Can anyone think of an example of "societal consensus" that something is sexist?

(If not drag, then what?)

ImaSababa · 20/11/2020 14:42

No, because there hasn't been a time in history when society wasn't anti-women.

OP posts:
Jarnsaxa · 20/11/2020 23:00

Does anyone know if there were ever any female black and white minstrels?
Is blackface only a thing when it's black men being parodied.
The Matt Lucas characters from little Britain and the Luton Airport thing only got taken down recently didn't they?

I don't want to 'ban' drag BTW. I would hope that society has evolved enough by now that drag, it's performers and fans sort their own selves out and drag is seen in the same way as Jim Davidson. If anyone remembers who he is....

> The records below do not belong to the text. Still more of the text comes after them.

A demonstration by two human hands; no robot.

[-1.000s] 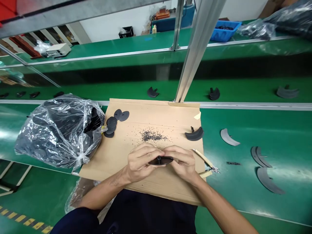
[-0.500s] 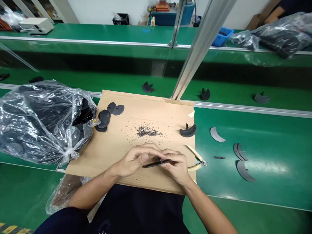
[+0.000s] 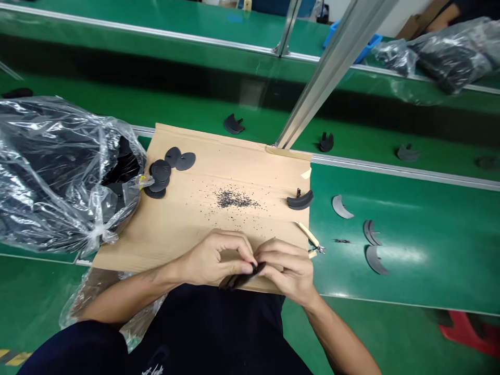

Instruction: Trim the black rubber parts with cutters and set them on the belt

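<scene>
1. Your left hand (image 3: 224,255) pinches a small raised piece of the black part (image 3: 242,280) between thumb and forefinger.
2. Your right hand (image 3: 287,265) grips the same part by its right end, with the fingers bent over it.
3. The black part is held tilted between both hands, in front of your body and over the front edge of the cardboard sheet (image 3: 167,224); its outline is blurred.
4. Beyond your hands, black scraps (image 3: 234,198) lie scattered around the middle of the sheet.
5. Toward the sheet's back left corner you have black discs (image 3: 159,171), several of them overlapping.
6. A clear plastic bag (image 3: 74,172) full of dark pieces bulges over the sheet's left edge.
7. At the sheet's right edge sits a dark curved piece (image 3: 300,201); nearer you, the cutters (image 3: 310,235) cross that edge, their metal tip over the green worktop (image 3: 437,229).
8. To the right of the sheet, grey curved pieces (image 3: 375,260) and one thin dark piece (image 3: 342,241) rest on the worktop, the lowest of the grey ones nearest its front edge.
</scene>
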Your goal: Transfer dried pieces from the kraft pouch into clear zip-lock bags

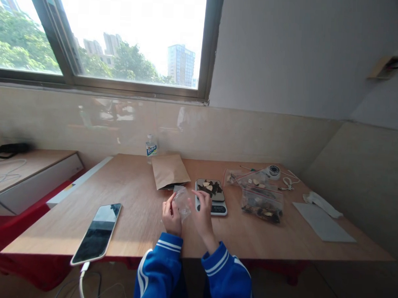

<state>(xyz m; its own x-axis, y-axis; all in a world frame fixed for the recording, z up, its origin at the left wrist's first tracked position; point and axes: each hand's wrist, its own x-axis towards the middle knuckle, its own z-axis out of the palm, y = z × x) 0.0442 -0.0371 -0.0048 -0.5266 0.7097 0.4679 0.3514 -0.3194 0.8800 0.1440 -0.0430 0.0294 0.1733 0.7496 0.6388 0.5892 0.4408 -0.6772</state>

YetAnotherSpartacus · 21/11/2020 08:45

So because women's oppression is so deep and entrenched and it's methods of replication so efficient that it is both invisible and internalised by women, we have to accept it; the very act of which aids in its reproduction. Nice catch 22 or the serpent eating its own tail there.

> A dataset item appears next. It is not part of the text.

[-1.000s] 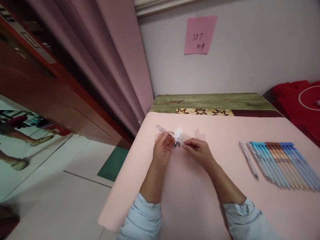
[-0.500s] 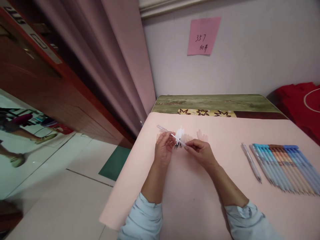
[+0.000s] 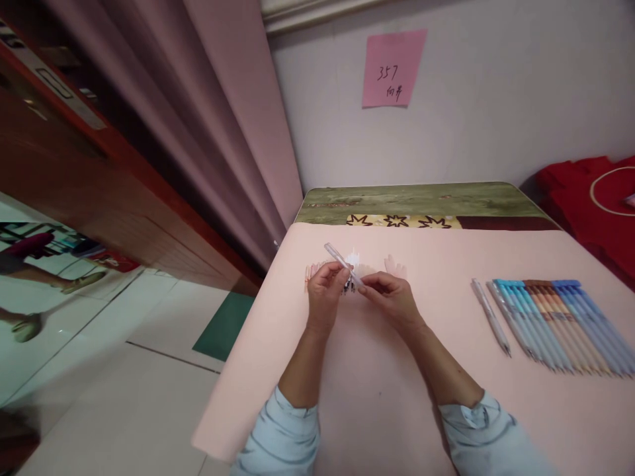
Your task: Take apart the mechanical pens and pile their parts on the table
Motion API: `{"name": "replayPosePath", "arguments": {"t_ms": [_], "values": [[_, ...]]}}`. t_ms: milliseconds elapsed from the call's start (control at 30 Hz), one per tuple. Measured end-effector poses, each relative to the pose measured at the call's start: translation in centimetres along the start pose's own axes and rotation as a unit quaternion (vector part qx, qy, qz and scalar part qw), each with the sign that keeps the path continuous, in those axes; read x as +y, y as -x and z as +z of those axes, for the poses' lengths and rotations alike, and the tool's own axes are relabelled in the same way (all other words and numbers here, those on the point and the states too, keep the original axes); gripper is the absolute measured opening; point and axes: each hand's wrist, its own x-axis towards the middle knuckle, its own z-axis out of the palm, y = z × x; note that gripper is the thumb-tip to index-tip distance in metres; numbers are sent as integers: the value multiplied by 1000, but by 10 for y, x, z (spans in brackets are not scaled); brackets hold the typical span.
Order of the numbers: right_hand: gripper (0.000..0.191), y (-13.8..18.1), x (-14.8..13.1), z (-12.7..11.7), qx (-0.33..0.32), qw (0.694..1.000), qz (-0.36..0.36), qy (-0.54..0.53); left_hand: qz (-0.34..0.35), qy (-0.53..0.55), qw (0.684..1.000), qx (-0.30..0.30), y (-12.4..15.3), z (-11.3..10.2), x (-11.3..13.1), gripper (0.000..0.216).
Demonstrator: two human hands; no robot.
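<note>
Both hands meet over the pink table cover, with a translucent pen barrel (image 3: 335,252) slanting between them. My left hand (image 3: 325,294) pinches the barrel around its middle. The fingers of my right hand (image 3: 394,297) are closed on its lower right end. Just beyond the fingers lies a bunch of white pen refills (image 3: 354,259) with dark tips, partly covered by the hands. Small pinkish clear parts (image 3: 311,270) lie behind my left hand, too small to make out. More pale clear pieces (image 3: 395,266) sit beyond my right hand.
To the right, a row of pens (image 3: 560,324) with turquoise, brown and blue tops lies on the pink cover (image 3: 381,410). One pale pen (image 3: 491,317) lies beside the row. Red cloth (image 3: 580,198) is at the far right. A wooden door (image 3: 124,198) and another person's legs (image 3: 34,264) are at left.
The two hands have come closer together, and the white stick seen between them now shows less outside the barrel. The view has shifted slightly to the right.
</note>
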Motion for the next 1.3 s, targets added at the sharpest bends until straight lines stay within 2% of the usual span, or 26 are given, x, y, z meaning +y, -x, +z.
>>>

CatsCantCatchCriminals2 · 21/11/2020 12:16

@ImaSababa

No, because there hasn't been a time in history when society wasn't anti-women.

That's exactly what I was thinking when I asked the question. Even stuff like page 3 of the Sun is not universally condemned like the B&W Minstrel Show.

CatsCantCatchCriminals2 · 21/11/2020 12:16

Excellent point above spartacus.

HecatesCats · 21/11/2020 12:19

we have to accept it

And women who don't accept it are shouted down as humourless prudes and homophones or bigots nowadays. Don't join the fun police ladies, join in with the men laughing at you.

HecatesCats · 21/11/2020 12:21

Obvs didn't mean homophones

notyourhandmaid · 21/11/2020 20:37

There's a big difference between noting that something's misogynistic and wanting more people to recognise this, and calling for it to be banned.

There's societal condemnation of certain things but not others and it's to do with which oppression people have decided they care about today, and misogyny almost never makes the cut.